Human homologue of the rat chondroitin sulfate proteoglycan, NG2, detected by monoclonal antibody 7.1, identifies childhood acute lymphoblastic leukemias with t(4;11)(q21;q23) or t(11;19)(q23;p13) and MLL gene rearrangements.

作者信息

Behm F G, Smith F O, Raimondi S C, Pui C H, Bernstein I D

机构信息

Department of Pathology, St Jude Children's Research Hospital, Memphis, TN 38105-2794, USA.

出版信息

Blood. 1996 Feb 1;87(3):1134-9.

PMID:8562939
Abstract

Monoclonal antibody 7.1, which recognizes the chondroitin sulfate proteoglycan molecule NG2, was used to screen prospectively blast cells from 104 consecutive children at initial presentation with acute lymphoblastic leukemia (ALL).
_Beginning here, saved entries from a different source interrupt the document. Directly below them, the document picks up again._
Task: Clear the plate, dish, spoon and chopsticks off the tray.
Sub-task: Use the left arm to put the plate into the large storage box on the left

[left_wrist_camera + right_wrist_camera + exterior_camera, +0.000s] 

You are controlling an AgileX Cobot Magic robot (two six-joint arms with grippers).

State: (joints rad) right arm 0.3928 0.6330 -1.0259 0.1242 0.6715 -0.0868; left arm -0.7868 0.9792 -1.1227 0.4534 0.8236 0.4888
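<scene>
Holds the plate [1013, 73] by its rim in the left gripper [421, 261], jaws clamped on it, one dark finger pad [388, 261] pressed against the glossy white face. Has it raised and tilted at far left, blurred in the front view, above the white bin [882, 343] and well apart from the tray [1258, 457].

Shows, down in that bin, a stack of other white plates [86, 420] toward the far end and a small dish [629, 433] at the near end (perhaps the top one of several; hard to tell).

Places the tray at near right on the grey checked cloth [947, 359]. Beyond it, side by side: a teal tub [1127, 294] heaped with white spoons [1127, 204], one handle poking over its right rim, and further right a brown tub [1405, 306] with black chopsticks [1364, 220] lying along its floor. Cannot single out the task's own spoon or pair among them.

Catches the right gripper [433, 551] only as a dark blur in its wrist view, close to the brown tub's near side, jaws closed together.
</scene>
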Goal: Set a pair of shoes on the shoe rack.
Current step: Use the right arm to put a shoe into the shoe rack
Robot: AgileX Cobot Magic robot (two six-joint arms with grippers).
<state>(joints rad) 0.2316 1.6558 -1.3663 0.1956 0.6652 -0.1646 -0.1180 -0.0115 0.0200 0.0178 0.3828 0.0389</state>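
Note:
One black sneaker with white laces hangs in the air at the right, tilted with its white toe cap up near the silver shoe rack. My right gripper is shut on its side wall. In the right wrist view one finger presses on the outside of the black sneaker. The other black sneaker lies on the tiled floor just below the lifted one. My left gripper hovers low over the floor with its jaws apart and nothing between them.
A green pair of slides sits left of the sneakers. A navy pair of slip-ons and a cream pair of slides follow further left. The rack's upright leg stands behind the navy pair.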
Reactivity with this antibody was found in 9 cases (8.6%), of whom 5 had a t(4;11)(q21;q23) and 4 had a t(11;19)(p13;q23). None of the NG2- cases had either translocation. Southern blot analysis disclosed MLL gene rearrangement in only the 9 cases with 7.1 reactivity plus the t(4;11)(q21;q23) or t(11;19)(q23;p13) translocation. MLL gene rearrangements were not detected in 89 patient leukemic samples that did not express NG2, including 7 patients with del(11)(q23) or inv(11)(p13q23). As expected from the association with t(4;11) and t(11;19), NG2+ cases were significantly more likely to be infants, to have hyperleukocytosis and central nervous system involvement, to be CD10-, and to express myeloid-associated antigens CD15 and CD65. Despite short follow-up duration, 3 of the NG2+ cases have relapsed while the other 101 patients remain in remission. Thus, blast cell surface expression of NG2 is useful for identifying patients with ALL having t(4;11) or t(11;19) translocations that are associated with poor prognosis, especially in the infant age group.

摘要

单克隆抗体7.1可识别硫酸软骨素蛋白聚糖分子NG2,用于对104例初诊急性淋巴细胞白血病(ALL)儿童的原始细胞进行前瞻性筛查。在9例(8.6%)中发现该抗体呈阳性反应,其中5例有t(4;11)(q21;q23),4例有t(11;19)(p13;q23)。所有NG2阴性病例均无上述易位。Southern印迹分析显示,仅9例7.1反应阳性且伴有t(4;11)(q21;q23)或t(11;19)(q23;p13)易位的病例存在MLL基因重排。在89例不表达NG2的患者白血病样本中未检测到MLL基因重排,包括7例有del(11)(q23)或inv(11)(p13q23)的患者。正如与t(4;11)和t(11;19)相关联所预期的那样,NG2阳性病例更有可能是婴儿,有白细胞增多症和中枢神经系统受累,CD10阴性,并表达髓系相关抗原CD15和CD65。尽管随访时间短,但3例NG2阳性病例已复发,而其他101例患者仍处于缓解期。因此,原始细胞表面表达NG2有助于识别伴有t(4;11)或t(11;19)易位的ALL患者,这些易位与预后不良相关,尤其是在婴儿年龄组。